Go through the data below and work out how many lines contain "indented"; the answer is the number alone.

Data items
╭──
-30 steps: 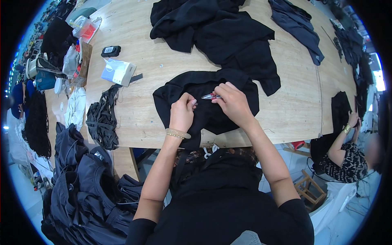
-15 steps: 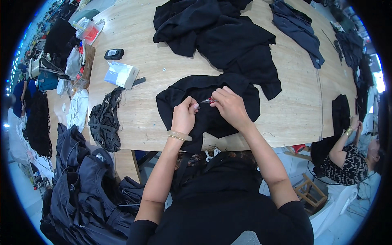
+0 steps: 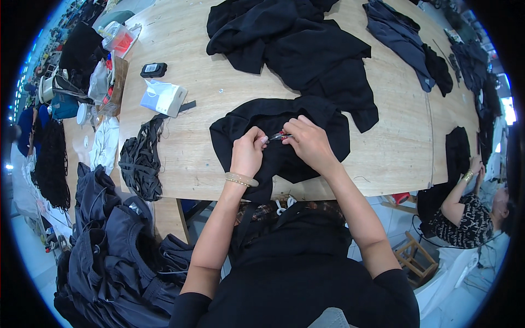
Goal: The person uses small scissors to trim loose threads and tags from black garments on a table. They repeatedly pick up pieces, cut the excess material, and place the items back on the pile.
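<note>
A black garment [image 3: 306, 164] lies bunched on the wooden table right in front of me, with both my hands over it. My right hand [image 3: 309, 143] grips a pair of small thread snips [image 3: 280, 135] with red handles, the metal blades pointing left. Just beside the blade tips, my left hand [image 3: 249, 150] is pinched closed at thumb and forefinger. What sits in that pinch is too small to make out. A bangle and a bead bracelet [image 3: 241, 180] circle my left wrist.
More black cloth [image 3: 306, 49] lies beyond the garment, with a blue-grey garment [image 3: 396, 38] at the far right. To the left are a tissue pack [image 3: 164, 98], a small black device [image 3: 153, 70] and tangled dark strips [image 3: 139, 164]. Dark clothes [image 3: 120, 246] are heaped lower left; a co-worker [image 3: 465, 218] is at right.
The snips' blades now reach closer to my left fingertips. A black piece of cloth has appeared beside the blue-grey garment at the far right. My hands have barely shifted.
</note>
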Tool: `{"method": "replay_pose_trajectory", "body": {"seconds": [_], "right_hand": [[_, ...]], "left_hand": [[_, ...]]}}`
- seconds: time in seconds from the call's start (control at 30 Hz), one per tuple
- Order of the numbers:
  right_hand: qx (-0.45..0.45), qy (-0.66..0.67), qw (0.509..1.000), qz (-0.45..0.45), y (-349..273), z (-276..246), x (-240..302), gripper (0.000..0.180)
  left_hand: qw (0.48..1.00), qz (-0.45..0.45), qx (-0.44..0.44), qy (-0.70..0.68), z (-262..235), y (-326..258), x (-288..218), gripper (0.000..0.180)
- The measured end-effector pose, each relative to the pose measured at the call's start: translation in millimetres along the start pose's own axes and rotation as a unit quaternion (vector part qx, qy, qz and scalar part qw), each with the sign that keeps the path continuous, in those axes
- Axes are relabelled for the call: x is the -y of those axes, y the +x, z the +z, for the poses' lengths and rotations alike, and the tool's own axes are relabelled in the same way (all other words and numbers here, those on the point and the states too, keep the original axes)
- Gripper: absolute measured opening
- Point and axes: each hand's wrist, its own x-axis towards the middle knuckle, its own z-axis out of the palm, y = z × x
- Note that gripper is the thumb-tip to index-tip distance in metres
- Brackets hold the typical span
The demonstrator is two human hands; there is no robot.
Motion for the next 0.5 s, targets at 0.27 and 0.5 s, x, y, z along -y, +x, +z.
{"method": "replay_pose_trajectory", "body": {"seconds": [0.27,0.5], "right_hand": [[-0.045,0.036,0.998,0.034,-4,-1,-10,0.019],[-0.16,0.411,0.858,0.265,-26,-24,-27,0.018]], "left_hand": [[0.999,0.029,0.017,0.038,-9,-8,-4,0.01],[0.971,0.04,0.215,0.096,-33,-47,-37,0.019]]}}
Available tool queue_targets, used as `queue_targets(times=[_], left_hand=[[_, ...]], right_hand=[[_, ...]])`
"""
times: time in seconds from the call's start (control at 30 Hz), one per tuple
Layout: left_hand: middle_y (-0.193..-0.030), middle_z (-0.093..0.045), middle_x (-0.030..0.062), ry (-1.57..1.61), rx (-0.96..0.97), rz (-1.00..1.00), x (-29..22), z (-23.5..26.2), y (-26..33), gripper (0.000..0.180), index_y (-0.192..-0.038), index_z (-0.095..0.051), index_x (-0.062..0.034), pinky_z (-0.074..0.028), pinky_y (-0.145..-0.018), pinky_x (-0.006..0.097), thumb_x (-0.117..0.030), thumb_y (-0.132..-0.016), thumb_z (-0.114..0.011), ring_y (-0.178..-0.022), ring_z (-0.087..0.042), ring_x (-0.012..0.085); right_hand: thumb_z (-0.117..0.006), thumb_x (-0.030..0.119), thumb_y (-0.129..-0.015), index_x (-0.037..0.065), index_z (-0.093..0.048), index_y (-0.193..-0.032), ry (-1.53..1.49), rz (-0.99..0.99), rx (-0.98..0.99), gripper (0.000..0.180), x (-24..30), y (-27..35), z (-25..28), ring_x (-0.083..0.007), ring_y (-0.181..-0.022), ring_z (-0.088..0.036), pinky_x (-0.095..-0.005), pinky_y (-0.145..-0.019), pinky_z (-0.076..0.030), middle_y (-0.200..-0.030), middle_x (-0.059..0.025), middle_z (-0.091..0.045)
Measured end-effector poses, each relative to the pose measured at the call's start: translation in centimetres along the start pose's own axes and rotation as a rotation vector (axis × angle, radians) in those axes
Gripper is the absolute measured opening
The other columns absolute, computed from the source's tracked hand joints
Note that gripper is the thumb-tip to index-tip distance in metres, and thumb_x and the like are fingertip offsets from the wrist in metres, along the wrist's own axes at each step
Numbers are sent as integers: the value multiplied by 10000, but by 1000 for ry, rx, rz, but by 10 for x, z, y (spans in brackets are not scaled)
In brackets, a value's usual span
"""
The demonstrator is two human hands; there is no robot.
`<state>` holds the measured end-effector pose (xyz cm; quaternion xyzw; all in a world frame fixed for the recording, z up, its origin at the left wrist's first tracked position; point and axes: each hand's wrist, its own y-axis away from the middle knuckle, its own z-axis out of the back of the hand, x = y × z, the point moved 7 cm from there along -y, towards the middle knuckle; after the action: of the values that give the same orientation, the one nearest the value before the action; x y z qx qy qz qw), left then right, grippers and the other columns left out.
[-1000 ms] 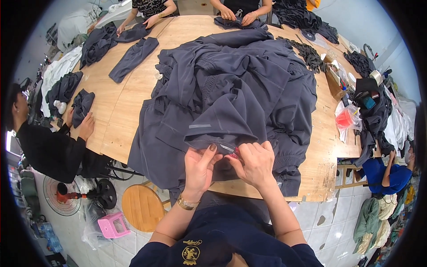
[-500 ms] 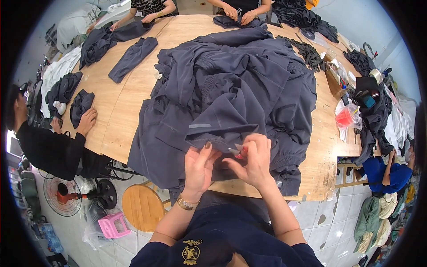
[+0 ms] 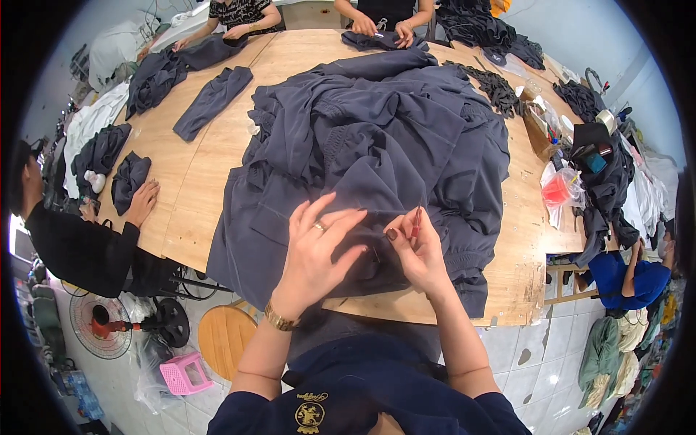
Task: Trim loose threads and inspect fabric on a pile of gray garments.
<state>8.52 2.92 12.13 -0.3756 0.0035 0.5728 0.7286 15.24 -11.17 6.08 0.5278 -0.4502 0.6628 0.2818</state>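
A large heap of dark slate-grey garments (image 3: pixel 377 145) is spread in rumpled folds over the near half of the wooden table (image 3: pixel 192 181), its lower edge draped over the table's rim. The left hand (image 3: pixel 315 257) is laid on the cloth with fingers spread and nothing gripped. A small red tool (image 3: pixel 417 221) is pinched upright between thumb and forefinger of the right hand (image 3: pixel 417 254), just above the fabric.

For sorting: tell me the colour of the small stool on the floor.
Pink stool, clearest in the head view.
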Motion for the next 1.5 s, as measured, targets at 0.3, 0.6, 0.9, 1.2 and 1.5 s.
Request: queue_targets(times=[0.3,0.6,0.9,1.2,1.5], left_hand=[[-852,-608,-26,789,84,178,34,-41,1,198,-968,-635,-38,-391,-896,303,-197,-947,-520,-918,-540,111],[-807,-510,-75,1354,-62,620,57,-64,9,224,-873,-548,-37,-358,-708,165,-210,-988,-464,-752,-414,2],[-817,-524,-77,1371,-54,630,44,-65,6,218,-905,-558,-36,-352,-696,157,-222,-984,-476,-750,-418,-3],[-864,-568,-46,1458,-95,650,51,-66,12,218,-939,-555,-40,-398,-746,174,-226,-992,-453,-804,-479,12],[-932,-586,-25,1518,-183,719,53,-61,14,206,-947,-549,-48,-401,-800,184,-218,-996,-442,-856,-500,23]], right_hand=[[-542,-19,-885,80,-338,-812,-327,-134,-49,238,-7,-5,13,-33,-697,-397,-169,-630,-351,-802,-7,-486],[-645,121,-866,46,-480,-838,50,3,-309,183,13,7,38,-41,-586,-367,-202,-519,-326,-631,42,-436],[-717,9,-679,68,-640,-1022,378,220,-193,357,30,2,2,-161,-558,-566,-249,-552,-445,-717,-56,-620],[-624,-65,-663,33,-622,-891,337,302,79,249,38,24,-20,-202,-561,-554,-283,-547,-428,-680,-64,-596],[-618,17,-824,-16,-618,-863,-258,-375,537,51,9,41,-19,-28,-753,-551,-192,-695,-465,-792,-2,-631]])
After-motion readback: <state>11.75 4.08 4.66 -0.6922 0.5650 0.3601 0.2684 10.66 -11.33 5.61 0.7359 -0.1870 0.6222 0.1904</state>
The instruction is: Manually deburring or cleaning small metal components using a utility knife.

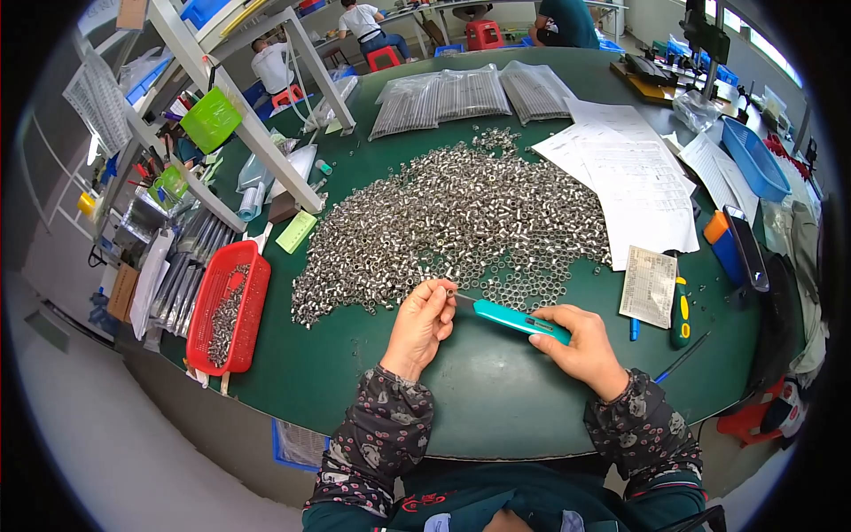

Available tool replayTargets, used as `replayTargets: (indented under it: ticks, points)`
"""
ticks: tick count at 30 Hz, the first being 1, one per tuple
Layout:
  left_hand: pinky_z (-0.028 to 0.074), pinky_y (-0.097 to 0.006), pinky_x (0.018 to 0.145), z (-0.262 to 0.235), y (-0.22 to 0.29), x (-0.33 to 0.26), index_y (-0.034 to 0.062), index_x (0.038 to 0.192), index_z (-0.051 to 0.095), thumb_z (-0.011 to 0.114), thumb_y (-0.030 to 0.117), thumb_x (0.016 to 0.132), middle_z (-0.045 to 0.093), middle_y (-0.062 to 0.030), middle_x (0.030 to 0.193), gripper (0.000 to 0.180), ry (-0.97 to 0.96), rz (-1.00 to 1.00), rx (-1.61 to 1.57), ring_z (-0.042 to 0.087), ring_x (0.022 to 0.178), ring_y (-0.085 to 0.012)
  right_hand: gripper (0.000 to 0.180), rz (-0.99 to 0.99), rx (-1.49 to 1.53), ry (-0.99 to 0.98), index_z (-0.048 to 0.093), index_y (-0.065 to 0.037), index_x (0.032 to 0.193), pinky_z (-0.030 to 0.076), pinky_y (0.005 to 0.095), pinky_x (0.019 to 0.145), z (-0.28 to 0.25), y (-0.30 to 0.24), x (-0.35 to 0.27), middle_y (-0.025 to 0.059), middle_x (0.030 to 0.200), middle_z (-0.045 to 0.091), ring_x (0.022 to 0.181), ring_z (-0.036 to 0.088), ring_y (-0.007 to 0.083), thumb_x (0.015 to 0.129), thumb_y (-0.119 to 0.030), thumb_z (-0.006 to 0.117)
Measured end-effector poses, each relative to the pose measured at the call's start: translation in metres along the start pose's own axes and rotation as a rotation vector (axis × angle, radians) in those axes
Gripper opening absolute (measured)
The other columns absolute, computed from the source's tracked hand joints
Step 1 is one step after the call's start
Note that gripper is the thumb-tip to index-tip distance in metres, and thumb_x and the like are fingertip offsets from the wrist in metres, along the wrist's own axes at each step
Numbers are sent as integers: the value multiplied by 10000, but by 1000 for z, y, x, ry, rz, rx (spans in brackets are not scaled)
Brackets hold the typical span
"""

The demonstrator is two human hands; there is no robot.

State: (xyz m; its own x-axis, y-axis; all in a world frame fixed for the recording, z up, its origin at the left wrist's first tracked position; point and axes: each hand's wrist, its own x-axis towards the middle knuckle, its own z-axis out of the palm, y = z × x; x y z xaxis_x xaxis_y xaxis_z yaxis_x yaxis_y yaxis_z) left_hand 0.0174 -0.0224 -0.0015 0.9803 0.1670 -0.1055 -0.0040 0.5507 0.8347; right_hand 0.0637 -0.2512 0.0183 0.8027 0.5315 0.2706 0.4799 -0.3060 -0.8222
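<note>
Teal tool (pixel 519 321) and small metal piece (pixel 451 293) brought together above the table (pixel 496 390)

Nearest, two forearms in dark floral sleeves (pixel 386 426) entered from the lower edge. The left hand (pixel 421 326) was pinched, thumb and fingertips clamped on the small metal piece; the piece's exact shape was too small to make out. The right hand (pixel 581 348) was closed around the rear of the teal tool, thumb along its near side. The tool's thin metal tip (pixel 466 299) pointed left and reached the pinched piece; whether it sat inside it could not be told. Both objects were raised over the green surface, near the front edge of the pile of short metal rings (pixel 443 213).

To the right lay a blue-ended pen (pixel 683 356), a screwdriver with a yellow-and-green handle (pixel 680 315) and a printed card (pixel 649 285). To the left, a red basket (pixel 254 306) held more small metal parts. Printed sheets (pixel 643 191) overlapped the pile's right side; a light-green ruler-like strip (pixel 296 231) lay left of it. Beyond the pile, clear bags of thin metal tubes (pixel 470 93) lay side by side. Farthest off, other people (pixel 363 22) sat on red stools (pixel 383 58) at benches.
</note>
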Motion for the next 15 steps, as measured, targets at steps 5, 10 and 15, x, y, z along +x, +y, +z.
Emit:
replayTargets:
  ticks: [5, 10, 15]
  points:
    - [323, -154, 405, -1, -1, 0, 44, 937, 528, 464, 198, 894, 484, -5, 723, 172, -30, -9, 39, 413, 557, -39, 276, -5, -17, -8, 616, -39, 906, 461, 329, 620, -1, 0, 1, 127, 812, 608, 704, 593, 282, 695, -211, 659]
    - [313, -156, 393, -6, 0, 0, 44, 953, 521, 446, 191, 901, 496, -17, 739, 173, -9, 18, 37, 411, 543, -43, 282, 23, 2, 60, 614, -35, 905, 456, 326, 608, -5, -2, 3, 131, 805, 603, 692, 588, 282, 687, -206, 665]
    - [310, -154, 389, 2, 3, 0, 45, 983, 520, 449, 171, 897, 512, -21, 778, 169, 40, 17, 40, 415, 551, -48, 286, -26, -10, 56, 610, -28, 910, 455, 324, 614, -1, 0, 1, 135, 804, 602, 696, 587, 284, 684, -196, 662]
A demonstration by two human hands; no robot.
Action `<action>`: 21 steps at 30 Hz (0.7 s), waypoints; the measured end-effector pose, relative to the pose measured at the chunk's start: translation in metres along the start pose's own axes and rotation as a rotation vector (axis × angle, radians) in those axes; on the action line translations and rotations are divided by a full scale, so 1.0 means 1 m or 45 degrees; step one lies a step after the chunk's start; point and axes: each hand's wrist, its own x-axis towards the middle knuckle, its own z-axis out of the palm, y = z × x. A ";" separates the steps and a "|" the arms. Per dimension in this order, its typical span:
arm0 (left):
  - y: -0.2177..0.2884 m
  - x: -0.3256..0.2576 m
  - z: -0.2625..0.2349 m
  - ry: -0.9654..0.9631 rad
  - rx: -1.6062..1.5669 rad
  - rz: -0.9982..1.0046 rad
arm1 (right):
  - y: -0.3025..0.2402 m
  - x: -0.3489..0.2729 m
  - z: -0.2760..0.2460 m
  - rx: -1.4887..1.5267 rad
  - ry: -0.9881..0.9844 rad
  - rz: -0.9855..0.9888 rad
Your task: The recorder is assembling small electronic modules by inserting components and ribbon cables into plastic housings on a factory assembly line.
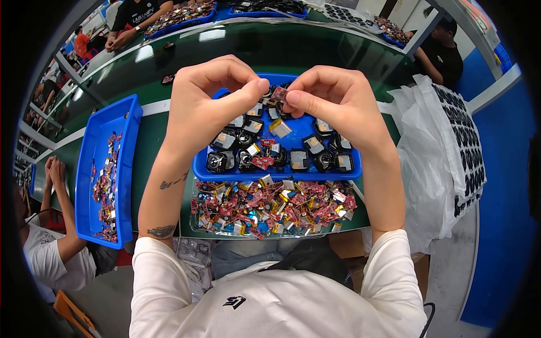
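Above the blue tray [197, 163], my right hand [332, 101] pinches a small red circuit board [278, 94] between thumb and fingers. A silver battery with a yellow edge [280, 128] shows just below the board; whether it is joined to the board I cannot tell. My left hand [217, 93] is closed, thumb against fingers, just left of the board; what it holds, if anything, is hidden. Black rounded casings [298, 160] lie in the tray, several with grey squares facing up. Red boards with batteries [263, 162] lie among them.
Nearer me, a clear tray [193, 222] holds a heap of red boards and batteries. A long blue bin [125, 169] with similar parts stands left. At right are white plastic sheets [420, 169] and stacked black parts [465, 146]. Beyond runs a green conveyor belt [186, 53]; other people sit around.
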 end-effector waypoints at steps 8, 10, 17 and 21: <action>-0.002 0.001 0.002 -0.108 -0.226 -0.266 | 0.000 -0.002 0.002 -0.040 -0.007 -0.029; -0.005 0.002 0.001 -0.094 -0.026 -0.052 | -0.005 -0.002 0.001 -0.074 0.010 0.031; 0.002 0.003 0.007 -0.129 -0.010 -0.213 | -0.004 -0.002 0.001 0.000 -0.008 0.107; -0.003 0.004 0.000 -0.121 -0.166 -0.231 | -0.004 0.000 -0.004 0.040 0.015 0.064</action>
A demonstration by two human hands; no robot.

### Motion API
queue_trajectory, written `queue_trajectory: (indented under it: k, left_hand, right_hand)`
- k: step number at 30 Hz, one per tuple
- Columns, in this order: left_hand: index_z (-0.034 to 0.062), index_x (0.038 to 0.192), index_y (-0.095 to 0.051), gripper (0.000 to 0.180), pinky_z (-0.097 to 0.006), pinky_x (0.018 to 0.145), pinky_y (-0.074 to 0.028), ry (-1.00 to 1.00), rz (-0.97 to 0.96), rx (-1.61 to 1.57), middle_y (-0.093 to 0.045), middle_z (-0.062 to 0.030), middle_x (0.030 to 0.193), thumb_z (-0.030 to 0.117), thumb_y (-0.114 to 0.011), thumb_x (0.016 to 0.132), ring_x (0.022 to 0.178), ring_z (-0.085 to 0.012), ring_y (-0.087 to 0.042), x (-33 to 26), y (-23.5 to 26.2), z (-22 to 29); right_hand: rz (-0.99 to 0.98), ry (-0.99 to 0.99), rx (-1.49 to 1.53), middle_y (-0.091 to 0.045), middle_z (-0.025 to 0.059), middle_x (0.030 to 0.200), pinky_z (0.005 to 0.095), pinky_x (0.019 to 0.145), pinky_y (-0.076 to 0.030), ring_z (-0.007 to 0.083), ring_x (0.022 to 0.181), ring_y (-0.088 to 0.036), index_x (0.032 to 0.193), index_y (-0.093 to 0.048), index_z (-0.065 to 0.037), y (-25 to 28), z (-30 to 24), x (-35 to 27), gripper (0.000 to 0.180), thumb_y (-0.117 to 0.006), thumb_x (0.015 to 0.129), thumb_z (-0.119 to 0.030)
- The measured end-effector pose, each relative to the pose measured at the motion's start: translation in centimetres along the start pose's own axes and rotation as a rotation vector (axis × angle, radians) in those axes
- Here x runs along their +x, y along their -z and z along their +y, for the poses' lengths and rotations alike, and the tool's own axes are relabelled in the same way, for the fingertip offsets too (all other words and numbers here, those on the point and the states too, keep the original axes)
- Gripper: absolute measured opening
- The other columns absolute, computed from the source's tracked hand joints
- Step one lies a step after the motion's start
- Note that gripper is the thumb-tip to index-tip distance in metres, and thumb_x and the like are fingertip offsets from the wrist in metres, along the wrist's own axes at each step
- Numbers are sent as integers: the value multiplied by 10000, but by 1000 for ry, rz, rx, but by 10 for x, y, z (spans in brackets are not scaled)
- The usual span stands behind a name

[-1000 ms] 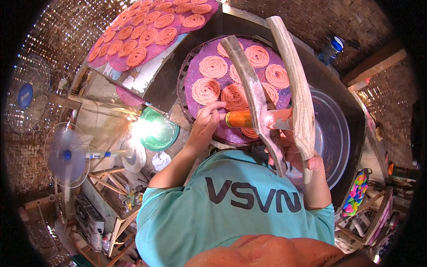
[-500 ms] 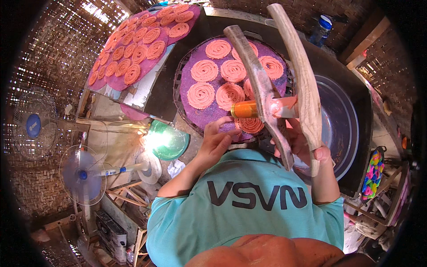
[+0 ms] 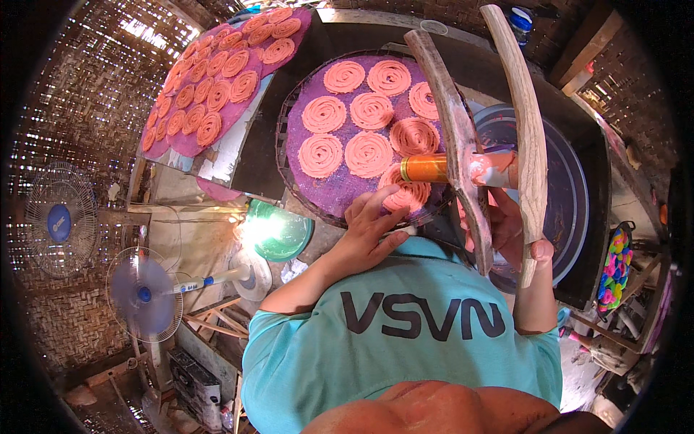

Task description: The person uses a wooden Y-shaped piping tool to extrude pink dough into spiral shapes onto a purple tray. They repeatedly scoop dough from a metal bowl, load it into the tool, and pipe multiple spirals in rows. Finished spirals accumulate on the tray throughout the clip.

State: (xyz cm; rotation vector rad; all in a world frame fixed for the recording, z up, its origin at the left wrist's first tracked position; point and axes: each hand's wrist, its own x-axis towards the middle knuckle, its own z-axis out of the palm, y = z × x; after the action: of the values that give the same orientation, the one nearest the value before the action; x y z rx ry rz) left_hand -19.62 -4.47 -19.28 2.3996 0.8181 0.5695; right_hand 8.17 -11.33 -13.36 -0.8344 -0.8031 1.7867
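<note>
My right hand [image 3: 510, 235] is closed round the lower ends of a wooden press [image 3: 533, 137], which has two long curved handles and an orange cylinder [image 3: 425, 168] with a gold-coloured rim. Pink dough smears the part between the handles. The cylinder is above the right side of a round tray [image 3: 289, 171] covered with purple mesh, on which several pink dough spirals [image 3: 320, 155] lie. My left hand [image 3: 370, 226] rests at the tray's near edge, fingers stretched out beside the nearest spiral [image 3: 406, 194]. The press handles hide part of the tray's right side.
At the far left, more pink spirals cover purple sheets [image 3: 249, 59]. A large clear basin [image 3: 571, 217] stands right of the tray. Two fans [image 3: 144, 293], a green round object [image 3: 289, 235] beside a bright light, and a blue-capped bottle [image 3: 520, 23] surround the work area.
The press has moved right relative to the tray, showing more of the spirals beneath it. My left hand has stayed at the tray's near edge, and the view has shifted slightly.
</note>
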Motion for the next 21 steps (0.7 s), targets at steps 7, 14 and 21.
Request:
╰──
Solution: 2